→ DATA:
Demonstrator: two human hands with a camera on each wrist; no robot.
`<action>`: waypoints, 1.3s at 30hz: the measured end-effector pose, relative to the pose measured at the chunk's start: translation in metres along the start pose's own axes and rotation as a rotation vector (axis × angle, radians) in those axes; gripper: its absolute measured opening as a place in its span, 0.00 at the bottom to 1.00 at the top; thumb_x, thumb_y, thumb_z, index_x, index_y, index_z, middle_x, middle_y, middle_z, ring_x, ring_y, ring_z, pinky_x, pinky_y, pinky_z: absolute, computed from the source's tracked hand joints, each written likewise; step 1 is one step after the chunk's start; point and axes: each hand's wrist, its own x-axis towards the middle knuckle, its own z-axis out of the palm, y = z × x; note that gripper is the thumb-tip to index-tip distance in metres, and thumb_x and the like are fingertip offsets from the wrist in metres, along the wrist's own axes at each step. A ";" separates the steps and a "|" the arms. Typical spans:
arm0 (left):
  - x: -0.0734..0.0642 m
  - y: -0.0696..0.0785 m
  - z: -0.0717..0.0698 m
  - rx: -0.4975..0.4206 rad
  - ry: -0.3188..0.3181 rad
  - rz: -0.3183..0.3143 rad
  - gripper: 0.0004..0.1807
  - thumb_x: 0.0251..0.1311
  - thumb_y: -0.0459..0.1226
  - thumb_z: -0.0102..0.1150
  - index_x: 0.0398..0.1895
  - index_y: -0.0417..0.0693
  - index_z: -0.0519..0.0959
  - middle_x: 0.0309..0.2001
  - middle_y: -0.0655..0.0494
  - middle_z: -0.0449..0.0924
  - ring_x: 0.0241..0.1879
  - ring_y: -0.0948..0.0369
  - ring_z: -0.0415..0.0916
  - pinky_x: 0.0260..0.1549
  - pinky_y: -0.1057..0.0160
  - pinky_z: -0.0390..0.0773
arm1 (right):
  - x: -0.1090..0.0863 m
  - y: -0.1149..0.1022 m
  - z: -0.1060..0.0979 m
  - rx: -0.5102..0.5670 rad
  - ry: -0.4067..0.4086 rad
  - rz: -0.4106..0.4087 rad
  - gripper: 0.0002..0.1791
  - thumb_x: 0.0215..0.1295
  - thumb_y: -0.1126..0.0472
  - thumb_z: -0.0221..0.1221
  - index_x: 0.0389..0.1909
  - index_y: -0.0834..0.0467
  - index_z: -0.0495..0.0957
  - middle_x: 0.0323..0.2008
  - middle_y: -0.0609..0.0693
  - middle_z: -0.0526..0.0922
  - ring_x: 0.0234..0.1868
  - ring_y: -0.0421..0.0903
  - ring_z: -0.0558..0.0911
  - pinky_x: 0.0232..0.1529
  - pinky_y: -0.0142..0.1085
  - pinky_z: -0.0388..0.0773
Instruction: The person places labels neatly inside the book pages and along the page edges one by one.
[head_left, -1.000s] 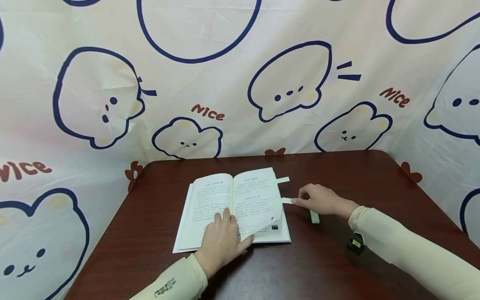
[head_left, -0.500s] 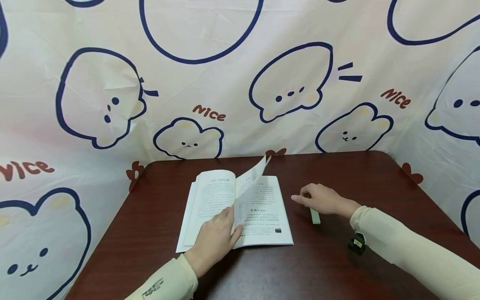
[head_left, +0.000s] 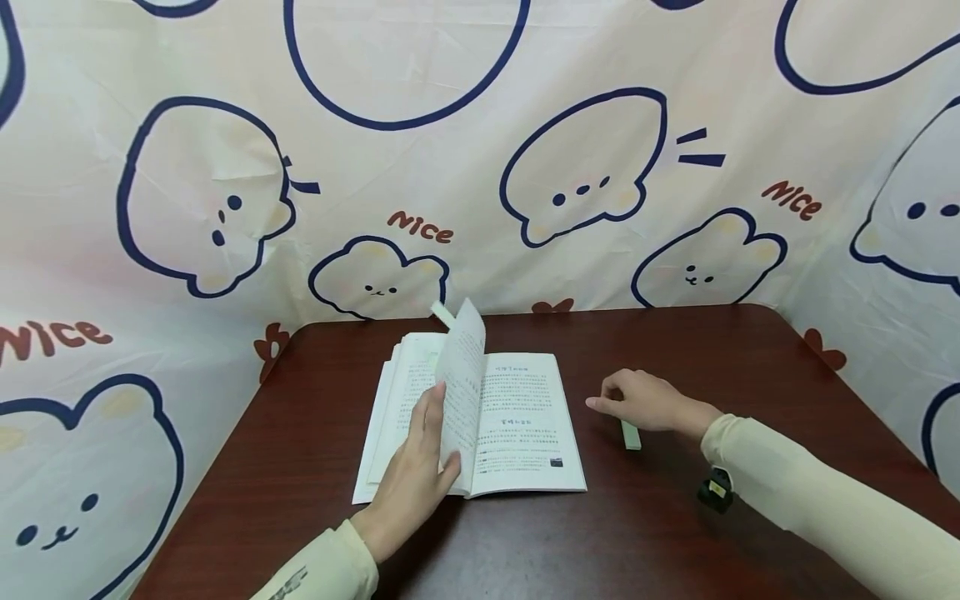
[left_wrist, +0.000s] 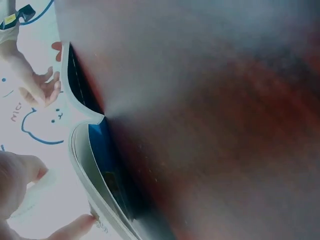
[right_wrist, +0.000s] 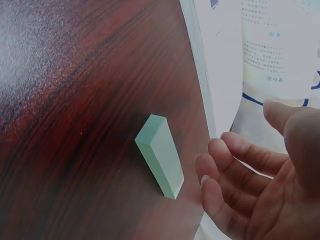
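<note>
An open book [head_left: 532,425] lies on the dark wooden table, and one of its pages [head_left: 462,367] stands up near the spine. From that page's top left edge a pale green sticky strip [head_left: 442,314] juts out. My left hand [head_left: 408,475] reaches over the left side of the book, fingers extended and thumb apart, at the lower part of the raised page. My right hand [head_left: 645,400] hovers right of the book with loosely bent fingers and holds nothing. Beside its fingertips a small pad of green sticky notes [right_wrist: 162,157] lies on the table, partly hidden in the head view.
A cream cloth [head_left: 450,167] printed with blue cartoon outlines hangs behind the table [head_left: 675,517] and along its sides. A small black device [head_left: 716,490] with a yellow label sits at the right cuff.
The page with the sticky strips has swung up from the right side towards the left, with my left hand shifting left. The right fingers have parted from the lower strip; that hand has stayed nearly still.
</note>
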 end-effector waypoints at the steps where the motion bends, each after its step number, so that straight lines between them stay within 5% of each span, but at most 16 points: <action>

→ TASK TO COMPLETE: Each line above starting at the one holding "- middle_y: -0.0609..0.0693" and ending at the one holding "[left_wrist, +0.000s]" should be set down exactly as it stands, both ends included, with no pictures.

→ OUTPUT FOR THIS EXERCISE:
  - middle_y: -0.0609..0.0693
  - middle_z: -0.0526..0.0922
  - ring_x: 0.0234..0.1868
  - ring_y: -0.0421..0.0903
  - ring_z: -0.0558..0.0911
  - pinky_x: 0.0232..0.1529
  - pinky_y: -0.0142..0.1085
  - pinky_z: -0.0388..0.0773
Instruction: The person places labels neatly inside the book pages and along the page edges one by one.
[head_left, -1.000s] 
[head_left, -0.500s] 
[head_left, +0.000s] 
[left_wrist, +0.000s] 

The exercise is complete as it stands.